In the social media age, where everyone has the power to endorse or denounce a presidential candidate online, traditional endorsements tend not to matter all that much.
This one might.
Today, less than a week before the New York primary, the Transit Workers Union Local 100 endorsed Bernie Sanders at a press conference in Brooklyn. The meeting was attended by hundreds of New York City transit workers, all dressed in matching T-shirts and baseball hats, carrying signs that read, “TWU says Feel the Bern.”
The reason this endorsement matters so much is because it’s not just coming from a single powerful individual or publication. The Local 100 is 42,000-members strong. With immediate family included, their reach stretches to roughly 100,000 people. They’re already organized, and they understand full well the importance of turning out the vote, as they’ve done so many times before to protect transit workers’ interests in New York City.
As union president John Samuelsen told WIRED, “It’s tens of thousands of dependable votes.”
This is the second major endorsement Sanders has gotten today in the lead up to the New York primary on Tuesday. Earlier this morning, in an op-ed for The New York Times, Senator Jeff Merkley also threw his support behind Sanders, becoming the first sitting Senator to back Sanders over Democratic rival and former New York Senator Hillary Clinton.
And yet, in an election cycle in which the traditional gatekeepers of power are being undermined by the power of the people, it’s likely the union backing will give Sanders’ campaign the bigger boost. Plus, support from the Transit Workers Union, which is predominantly black and Latino, according to Samuelsen, could chip away at Clinton’s support among minority voters.
“Some would say Bernie only has white support,” Samuelsen says. “Look around this room. Bernie does not only have white support. He has the support of free-thinking, working people of all demographics.”
Samuelsen says Sanders called his cell phone over the weekend to request a meeting with the union’s executive board. He was the only candidate to do that, Samuelsen says, which may have helped Sanders clinch a 42-1 vote among union leaders to endorse the Vermont senator. “It was a significant issue with our executive board that Bernie showed the respect to show up and address us,” he says.
In a brief speech before the union members gathered in Brooklyn today, Sanders touched on a range of campaign issues that are of particular importance to transit workers and union members. He spoke of raising the minimum wage to $15 an hour and guaranteeing pay equity between genders so that more workers have the protections that unions provide.
“You can argue that it is the trade unions of today that are the last lines of defense against a vicious corporate agenda that’s working hard to destroy the middle class,” Sanders said, noting that the country needs legislation to make union formation easier.

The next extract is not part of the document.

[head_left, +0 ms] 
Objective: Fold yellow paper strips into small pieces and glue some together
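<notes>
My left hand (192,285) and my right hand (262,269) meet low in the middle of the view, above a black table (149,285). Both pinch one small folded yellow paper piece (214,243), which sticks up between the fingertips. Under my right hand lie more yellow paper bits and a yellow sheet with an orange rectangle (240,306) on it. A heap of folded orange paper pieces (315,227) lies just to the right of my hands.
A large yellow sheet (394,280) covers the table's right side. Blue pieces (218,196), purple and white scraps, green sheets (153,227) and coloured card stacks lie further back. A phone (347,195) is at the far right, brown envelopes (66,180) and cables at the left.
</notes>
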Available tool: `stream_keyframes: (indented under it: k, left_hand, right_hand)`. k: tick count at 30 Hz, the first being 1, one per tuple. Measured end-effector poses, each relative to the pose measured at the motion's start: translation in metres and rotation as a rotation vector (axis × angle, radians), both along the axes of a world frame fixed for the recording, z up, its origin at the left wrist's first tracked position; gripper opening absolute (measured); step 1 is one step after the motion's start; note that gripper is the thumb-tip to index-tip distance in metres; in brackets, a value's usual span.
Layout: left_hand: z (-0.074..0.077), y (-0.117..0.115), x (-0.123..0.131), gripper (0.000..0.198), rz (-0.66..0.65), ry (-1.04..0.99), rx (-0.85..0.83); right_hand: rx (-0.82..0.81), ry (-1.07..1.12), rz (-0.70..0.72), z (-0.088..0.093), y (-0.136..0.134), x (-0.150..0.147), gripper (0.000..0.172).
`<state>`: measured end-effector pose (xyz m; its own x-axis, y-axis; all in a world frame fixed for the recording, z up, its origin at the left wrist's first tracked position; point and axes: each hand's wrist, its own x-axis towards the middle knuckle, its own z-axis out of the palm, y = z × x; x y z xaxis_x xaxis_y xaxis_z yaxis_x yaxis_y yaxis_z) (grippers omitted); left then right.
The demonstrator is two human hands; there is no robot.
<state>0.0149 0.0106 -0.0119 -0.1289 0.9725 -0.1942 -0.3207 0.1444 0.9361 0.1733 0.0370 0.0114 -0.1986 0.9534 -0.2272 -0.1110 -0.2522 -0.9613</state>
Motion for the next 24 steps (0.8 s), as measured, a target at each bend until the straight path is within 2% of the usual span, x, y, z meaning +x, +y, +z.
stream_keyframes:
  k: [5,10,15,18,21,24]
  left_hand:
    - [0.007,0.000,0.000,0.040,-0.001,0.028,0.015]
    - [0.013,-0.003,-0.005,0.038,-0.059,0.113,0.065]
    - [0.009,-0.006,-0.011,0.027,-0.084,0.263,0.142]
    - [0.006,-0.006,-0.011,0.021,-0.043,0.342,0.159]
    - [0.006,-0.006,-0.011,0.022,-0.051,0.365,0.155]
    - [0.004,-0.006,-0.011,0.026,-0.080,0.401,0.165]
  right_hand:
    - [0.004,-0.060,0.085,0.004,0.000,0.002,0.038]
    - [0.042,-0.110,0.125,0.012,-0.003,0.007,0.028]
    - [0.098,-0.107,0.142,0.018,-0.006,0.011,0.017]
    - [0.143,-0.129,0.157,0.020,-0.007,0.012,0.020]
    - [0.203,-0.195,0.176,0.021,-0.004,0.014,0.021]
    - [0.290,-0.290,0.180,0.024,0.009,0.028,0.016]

He trumpeted his $1 trillion infrastructure plan, discussing the importance of investing in the country’s public transit systems. He also promised to address trade deals that he says have driven middle class jobs overseas.
For union members, Samuelsen says, these are definitive issues. “When a candidate steps up and says and does all the right things for working people, were going to support that,” he says. “Bernie is the candidate for labor.”
But while the union endorsement may help bolster Sanders’ support in New York City, Clinton still seems to have the edge. Not only has she received endorsements from Mayor Bill De Blasio, Senator Charles Schumer, Senator Charles Rangel, and just this week, the New York Daily Newseditorial board, but polls show her leading by nearly 14 points in her home state.
Clinton also has labor support, too, having received endorsements from 25 labor organizations across the country. Even today, she secured the backing from Local 3 International Brotherhood of Electrical Workers in New York City.
And while Sanders’ support from the transit workers union boosts his minority base, Clinton will spend most of the day today speaking to minority voters, first at the civil rights group National Action Network’s convention, and later at a community center in the Bronx.
In other words, while getting the backing of New York City transit workers is a big win for Sanders, it doesn’t guarantee him success on Tuesday. During the 2008 primary, the same union endorsed then-Senator Barack Obama, but Clinton still walked away with 57 percent of the vote in the state.
In his speech this morning, Sanders, who will be picketing with striking Verizon workers later today and holding a major star-studded rally in Manhattan this evening, was undeterred. “I believe we’re going to win here in New York City,” he said. “Yes we will!” one audience member responded.
It seems they’ve forgiven him for that whole tokens in the subway comment.